Recorded data |
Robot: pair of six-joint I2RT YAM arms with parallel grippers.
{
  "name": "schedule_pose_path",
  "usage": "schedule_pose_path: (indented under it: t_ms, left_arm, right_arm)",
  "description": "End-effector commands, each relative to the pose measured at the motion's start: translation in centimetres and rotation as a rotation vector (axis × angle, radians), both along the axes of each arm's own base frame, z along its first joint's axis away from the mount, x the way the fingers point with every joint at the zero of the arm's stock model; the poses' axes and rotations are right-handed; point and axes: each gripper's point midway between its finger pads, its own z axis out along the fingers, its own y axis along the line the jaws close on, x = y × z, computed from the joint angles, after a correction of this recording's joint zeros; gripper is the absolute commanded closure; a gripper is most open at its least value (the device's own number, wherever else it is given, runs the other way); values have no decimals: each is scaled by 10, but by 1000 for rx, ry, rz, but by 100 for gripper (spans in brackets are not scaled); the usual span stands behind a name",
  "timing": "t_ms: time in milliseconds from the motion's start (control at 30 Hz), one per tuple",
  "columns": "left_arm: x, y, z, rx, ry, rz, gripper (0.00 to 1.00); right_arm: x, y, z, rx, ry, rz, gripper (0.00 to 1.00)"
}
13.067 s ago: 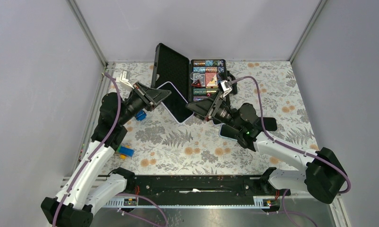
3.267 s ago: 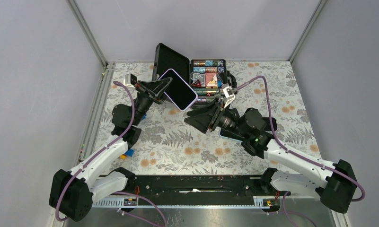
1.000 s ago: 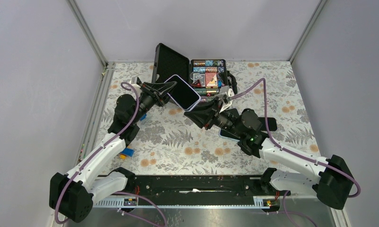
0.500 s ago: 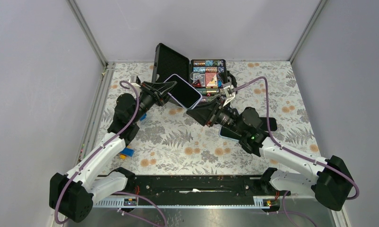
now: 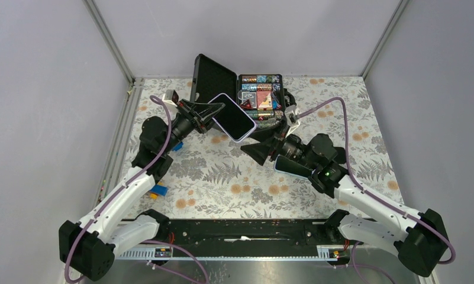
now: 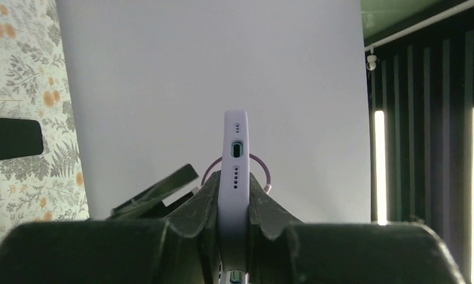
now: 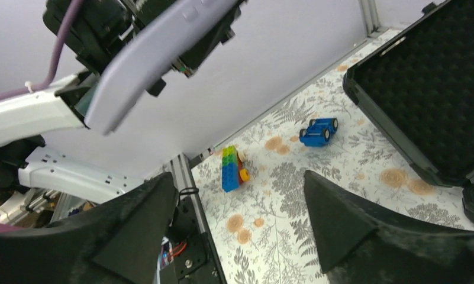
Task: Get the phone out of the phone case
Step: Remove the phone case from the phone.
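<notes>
**Left gripper holds the cased phone; right gripper open beside it**

The left gripper [image 6: 234, 192] is clamped on the phone [image 5: 234, 117], its fingers [image 6: 202, 201] pressed to the two flat faces near one short end. The phone sits in its lilac case [image 6: 235, 148], and the free end with the charging port points away from the wrist. It is up off the table, tilted, with its dark screen toward the top camera, just in front of the open black box [image 5: 213, 80].

The right gripper [image 7: 237, 177] has its fingers [image 7: 341, 219] spread wide with nothing between them. In the top view it is just in front of the phone's free end, on the side away from the box. From its own wrist camera the phone hangs up and to the left, apart from both fingers.

The box lies open at the far edge of the floral table [image 5: 370, 118]. Its foam-lined lid is on the left and a tray of colourful pieces [image 5: 260, 97] is on the right. Left of the box and nearer the arms, a blue toy car [image 7: 319, 131] and a brick stack [image 7: 229, 168] lie on the table.
</notes>
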Motion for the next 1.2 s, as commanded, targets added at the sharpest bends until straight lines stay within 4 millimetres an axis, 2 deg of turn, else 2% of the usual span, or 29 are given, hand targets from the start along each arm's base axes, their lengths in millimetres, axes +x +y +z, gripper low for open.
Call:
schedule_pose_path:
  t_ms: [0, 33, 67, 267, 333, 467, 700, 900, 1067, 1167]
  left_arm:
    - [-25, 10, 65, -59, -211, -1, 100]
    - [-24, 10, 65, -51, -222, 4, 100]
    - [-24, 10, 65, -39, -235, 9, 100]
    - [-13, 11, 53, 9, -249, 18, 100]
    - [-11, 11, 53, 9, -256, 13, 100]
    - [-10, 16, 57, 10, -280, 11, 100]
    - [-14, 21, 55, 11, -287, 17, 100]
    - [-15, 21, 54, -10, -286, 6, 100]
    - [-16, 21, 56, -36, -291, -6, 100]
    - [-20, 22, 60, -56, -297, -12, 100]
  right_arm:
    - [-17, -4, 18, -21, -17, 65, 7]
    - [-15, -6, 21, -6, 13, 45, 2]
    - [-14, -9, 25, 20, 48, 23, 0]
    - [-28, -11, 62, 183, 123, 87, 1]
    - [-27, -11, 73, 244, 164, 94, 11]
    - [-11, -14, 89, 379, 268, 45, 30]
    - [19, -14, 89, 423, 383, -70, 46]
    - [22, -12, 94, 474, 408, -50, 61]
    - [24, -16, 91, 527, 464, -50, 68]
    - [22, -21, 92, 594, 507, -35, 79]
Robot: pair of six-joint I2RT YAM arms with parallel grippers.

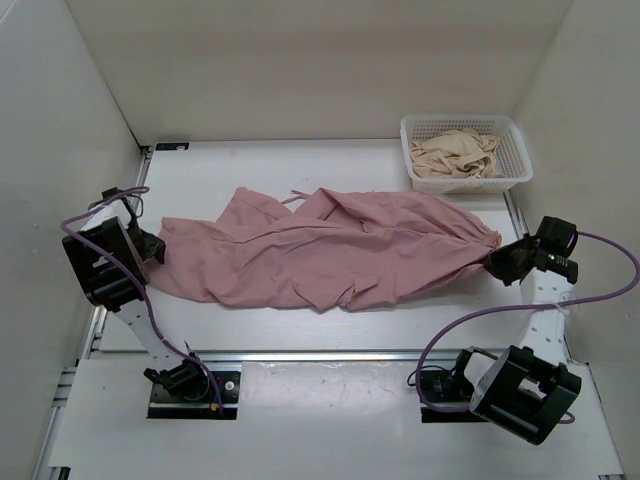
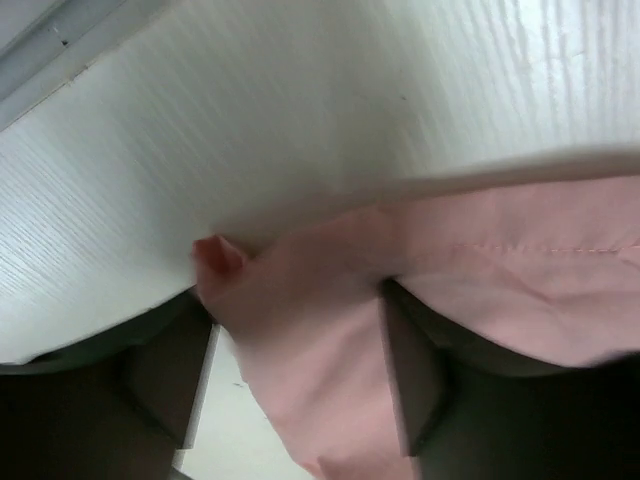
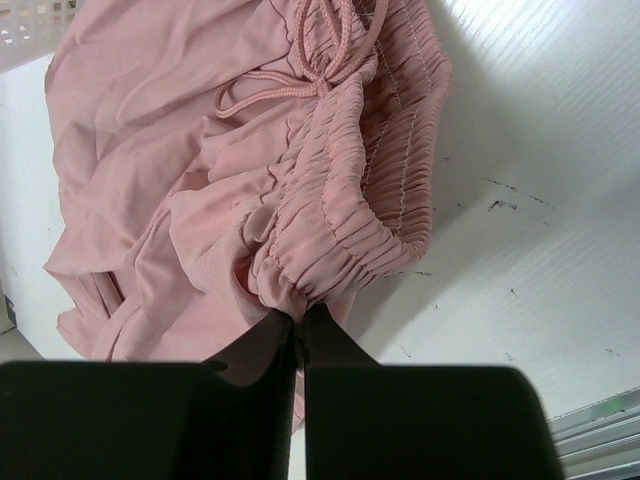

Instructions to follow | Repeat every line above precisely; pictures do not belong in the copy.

Output of the task |
Robot: pair of six-joint I2RT YAM arms with parallel grippers.
{
  "name": "schedule_pose_path",
  "usage": "schedule_pose_path: (indented under it: t_ms, left_arm, right_arm)",
  "description": "End-effector commands, each relative to the pose measured at the motion's start: translation in centimetres and rotation as a rotation vector (axis × angle, radians), both along the axes of each arm's own base frame, z along its first joint's axis away from the mount, x the way the fingers point with every joint at the zero of the arm's stock model; the poses' axes and rotations are right-handed; point and axes: each gripper's point midway between its finger pads, its own z axis out along the fingers, its own y axis along the line the jaws close on, x = y × z, computed from the joint angles, after a correction of this recording's joint zeros; gripper is the absolute commanded closure; a gripper is most open at its least value (the device's own number, wherever else it is given, runs the other way); values have no decimals: each is scaled by 10, but by 1000 for rx, ry, rz, but by 100 for gripper (spans in brackets are not scaled); the usual span stands behind a name",
  "timing": "t_ms: time in milliseconds from the motion's start (control at 30 Hz), one per tuple",
  "columns": "left_arm: x, y, z, rx, ry, rz, gripper (0.00 to 1.00); right_arm: x, y, z, rx, ry, rz, gripper (0.00 to 1.00)"
}
13.067 s ago: 
3.267 s ago: 
1.000 s ago: 
0.500 s ago: 
now: 
now: 
now: 
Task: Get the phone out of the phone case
Step: Remove the phone case from the phone.
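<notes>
**Left gripper holds the cased phone; right gripper open beside it**

The left gripper [image 6: 234, 192] is clamped on the phone [image 5: 234, 117], its fingers [image 6: 202, 201] pressed to the two flat faces near one short end. The phone sits in its lilac case [image 6: 235, 148], and the free end with the charging port points away from the wrist. It is up off the table, tilted, with its dark screen toward the top camera, just in front of the open black box [image 5: 213, 80].

The right gripper [image 7: 237, 177] has its fingers [image 7: 341, 219] spread wide with nothing between them. In the top view it is just in front of the phone's free end, on the side away from the box. From its own wrist camera the phone hangs up and to the left, apart from both fingers.

The box lies open at the far edge of the floral table [image 5: 370, 118]. Its foam-lined lid is on the left and a tray of colourful pieces [image 5: 260, 97] is on the right. Left of the box and nearer the arms, a blue toy car [image 7: 319, 131] and a brick stack [image 7: 229, 168] lie on the table.
</notes>
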Motion for the next 1.2 s, as commanded, targets added at the sharpest bends until straight lines stay within 4 millimetres an axis, 2 deg of turn, else 2% of the usual span, or 29 are given, hand targets from the start along each arm's base axes, their lengths in millimetres, axes +x +y +z, gripper low for open.
Call:
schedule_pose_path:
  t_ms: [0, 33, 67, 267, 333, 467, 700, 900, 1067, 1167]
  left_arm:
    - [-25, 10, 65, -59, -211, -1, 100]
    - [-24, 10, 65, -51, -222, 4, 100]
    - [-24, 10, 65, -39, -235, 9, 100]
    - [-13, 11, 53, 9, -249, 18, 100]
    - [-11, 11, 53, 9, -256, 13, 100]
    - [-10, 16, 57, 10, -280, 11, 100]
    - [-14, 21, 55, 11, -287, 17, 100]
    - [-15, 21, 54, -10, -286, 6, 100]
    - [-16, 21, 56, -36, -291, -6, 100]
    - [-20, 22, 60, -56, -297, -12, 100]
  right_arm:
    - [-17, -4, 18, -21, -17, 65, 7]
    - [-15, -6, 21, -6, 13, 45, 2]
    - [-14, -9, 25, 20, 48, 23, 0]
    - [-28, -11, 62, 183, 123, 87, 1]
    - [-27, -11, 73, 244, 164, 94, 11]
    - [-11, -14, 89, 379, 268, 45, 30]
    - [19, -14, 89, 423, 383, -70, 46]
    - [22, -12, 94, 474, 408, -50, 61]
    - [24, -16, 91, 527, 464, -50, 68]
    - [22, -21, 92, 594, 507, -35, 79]
Robot: pair of six-joint I2RT YAM arms with parallel grippers.

There is no more output to give.